Pero no sólo al mal tiempo meteorológico responden los taxistas con sonrisas. "Oviedo es una ciudad muy señorial y hay una serie de clientes que usan siempre el taxi aunque no llueva", opina uno de los conductores estacionados en la calle Alfonso Quintanilla. Por eso, cuando el buen tiempo acompaña, también conducir un taxi puede tener sus complicaciones. Por poner un ejemplo, los fines de semana de borrachera son uno de los asuntos más crudos. Con todo, hay quienes encuentran su consuelo al considerarlo ya "un gaje del oficio". "Es de lo más cotidiano. Depende de cómo veas al cliente, decides si lo coges o no, pero siempre te arriesgas a que te vomite en el coche", comenta Francisco Javier Gutiérrez, que, a sus 52 años, lleva doce ejerciendo la profesión. Ángel Torres está de acuerdo con él y rememora, ahora entre risas, aquella vez en que tuvo que esperar durante quince minutos a que una chica a la que llevó desde Oviedo hasta Pola de Siero despertase. "Iba tan bebida que ni siquiera se enteraba de que la estaba avisando de que habíamos llegado a su destino".

En otras ocasiones, los viajes son algo más amenos. "Hay mucha gente que, según sube al taxi, empieza a contarte su vida y, la verdad, presta ver que se sienten a gusto contigo, aunque a veces parece que somos más psicólogos que taxistas", asegura Lucas Temprano, a quien, a diez años de la jubilación, no se le ocurre pensar en una profesión mejor.
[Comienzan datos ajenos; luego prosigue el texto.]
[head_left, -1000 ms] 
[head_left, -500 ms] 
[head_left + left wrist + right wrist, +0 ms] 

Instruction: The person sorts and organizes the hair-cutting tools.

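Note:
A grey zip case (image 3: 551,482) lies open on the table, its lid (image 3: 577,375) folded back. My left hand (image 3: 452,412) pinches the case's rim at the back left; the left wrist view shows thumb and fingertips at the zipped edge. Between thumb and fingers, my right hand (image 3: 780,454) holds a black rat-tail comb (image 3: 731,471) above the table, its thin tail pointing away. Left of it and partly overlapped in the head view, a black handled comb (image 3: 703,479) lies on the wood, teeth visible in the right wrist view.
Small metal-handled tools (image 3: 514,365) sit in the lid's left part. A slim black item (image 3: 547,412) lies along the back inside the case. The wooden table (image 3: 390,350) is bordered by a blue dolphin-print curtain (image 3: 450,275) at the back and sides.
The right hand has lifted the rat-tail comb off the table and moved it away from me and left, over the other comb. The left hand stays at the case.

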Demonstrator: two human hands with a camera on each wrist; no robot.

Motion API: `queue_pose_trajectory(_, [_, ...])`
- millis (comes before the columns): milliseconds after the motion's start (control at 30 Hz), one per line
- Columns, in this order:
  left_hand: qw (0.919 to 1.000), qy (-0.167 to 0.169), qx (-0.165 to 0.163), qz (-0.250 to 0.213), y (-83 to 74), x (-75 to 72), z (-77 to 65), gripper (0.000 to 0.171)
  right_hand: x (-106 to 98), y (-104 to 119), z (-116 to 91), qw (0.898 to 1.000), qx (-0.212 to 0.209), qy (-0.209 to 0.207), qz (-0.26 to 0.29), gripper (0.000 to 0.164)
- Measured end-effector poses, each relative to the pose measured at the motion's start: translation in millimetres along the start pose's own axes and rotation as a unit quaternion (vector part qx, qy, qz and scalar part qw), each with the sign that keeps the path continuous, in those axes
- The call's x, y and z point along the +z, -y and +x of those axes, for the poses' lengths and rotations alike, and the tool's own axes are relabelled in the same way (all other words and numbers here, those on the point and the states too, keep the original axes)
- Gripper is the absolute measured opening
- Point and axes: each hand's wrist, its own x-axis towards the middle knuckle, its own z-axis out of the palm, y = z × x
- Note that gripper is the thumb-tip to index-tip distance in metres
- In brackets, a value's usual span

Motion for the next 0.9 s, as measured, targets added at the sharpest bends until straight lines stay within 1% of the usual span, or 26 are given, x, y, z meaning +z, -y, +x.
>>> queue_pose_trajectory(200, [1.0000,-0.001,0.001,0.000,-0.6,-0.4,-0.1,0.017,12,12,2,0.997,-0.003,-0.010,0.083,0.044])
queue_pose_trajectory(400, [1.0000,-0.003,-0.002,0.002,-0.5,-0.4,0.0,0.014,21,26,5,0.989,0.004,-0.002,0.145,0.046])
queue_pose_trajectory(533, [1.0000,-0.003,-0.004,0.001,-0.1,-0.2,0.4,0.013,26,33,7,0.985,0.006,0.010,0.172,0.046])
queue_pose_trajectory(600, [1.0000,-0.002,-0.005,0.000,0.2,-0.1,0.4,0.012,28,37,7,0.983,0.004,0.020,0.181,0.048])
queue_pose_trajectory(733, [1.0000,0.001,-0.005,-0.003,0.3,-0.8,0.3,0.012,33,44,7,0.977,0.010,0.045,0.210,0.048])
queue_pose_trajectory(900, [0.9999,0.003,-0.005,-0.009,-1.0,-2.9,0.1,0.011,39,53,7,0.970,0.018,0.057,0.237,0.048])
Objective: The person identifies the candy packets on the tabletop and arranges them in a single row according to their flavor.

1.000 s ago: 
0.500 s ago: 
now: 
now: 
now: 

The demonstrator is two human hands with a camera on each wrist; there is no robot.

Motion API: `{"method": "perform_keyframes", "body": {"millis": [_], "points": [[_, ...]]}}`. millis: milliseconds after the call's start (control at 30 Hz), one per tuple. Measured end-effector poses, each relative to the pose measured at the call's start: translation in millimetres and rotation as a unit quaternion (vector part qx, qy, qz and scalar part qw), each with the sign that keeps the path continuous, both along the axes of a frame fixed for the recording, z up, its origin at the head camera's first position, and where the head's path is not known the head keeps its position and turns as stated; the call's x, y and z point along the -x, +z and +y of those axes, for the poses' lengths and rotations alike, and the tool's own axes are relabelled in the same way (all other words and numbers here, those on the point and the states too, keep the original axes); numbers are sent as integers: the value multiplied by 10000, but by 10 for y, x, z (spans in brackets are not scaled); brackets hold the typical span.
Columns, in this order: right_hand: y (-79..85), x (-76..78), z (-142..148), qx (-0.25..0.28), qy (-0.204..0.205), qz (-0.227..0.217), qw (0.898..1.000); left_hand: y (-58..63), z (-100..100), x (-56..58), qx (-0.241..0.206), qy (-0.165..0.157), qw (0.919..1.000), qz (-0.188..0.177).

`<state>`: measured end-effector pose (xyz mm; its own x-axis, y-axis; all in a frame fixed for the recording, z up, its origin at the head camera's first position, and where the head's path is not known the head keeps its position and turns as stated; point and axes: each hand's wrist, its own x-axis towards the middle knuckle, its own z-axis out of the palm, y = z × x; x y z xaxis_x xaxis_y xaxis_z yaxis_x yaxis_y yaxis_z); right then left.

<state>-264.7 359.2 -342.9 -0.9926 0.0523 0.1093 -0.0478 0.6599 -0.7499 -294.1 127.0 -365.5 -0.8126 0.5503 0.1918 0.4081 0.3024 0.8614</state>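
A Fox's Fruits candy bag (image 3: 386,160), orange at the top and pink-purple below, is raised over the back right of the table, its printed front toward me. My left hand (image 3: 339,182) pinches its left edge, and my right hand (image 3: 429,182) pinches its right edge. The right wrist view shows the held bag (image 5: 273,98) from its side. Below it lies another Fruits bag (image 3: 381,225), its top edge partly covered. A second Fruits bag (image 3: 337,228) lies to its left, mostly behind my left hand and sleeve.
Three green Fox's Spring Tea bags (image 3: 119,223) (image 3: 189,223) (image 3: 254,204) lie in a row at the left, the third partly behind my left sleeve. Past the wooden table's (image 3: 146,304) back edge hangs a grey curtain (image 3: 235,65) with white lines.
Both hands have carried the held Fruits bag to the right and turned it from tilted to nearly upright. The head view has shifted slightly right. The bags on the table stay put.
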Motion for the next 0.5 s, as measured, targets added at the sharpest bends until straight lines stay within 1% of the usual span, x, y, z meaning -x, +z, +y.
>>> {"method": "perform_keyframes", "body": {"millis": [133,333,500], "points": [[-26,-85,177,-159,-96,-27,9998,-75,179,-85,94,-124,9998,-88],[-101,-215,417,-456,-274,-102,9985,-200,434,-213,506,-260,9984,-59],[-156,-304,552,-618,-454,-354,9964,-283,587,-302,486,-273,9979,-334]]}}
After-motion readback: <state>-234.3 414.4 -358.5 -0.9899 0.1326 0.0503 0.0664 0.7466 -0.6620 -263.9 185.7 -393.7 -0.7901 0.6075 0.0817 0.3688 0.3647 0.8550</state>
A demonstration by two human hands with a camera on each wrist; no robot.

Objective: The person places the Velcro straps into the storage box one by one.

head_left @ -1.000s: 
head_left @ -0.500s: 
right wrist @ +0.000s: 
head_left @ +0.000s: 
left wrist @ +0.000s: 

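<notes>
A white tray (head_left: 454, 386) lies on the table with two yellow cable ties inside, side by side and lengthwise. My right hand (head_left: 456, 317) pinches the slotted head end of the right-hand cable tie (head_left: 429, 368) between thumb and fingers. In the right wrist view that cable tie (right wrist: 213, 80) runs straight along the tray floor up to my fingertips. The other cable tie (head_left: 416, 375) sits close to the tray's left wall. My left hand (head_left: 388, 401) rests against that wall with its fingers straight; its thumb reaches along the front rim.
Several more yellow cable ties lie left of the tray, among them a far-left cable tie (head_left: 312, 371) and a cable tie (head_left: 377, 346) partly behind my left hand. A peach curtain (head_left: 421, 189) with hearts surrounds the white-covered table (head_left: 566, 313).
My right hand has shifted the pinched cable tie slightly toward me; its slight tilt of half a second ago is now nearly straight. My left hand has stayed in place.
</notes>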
No obstante, no se le escapa que, "aunque el noventa por ciento de la gente suele ser muy agradable, siempre puedes dar con el clásico 'amargao' que, o descarga su ira contigo, o empieza a poner pegas hasta de cómo conduces".

En términos de circulación, otro clásico contratiempo con el que los taxistas conviven es el de las personas que no saben hacia dónde se dirigen. "Te dicen que quieren ir a algún sitio, pero no se acuerdan de dónde está", sostiene Gilberto Fernández. También aquí ser taxista requiere grandes dosis de psicología social para saber conducir al cliente hasta su destino, incluso siguiendo alguna que otra indicación contradictoria, sin perder la calma.

Por su parte, Julián García pone la cara más simpática a la profesión. En sus seis años como taxista, se ha especializado en el trato con los turistas. "Tengo la suerte de hablar francés, algo de inglés e italiano, así que, cuando los oigo hablar, procuro darles las indicaciones que precisen en su idioma materno, y lo agradecen mucho". Ahora bien, esto de la interpretación no es una ciencia exacta. "El otro día recogí a unos orientales. Por su forma de comportarse, pensé que eran japoneses, así que cuando fui a darles las gracias les dije 'arigato'. Empezaron a reírse porque eran de Corea. En coreano no supe decirles nada, así que tuve que despedirme en inglés".

Mejor se le dio la relación el año pasado con una familia francesa que, al llegar a los monumentos del Prerrománico en el Naranco, no dudó en confiarle a su niña pequeña mientras hacían las consabidas fotos de recuerdo. "A raíz de ahí, hicimos amistad y pasé la semana llevándolos adónde me pedían. El último día los despedí en el aeropuerto".

Intérpretes, niñeras, guías o psicólogos, parece que, en su día a día, los taxistas tienen entre sus manos algo más que la responsabilidad por el buen manejo del volante. Cuando toca ir de calle en calle, al mal tiempo, bueno puede ser pedir un taxi.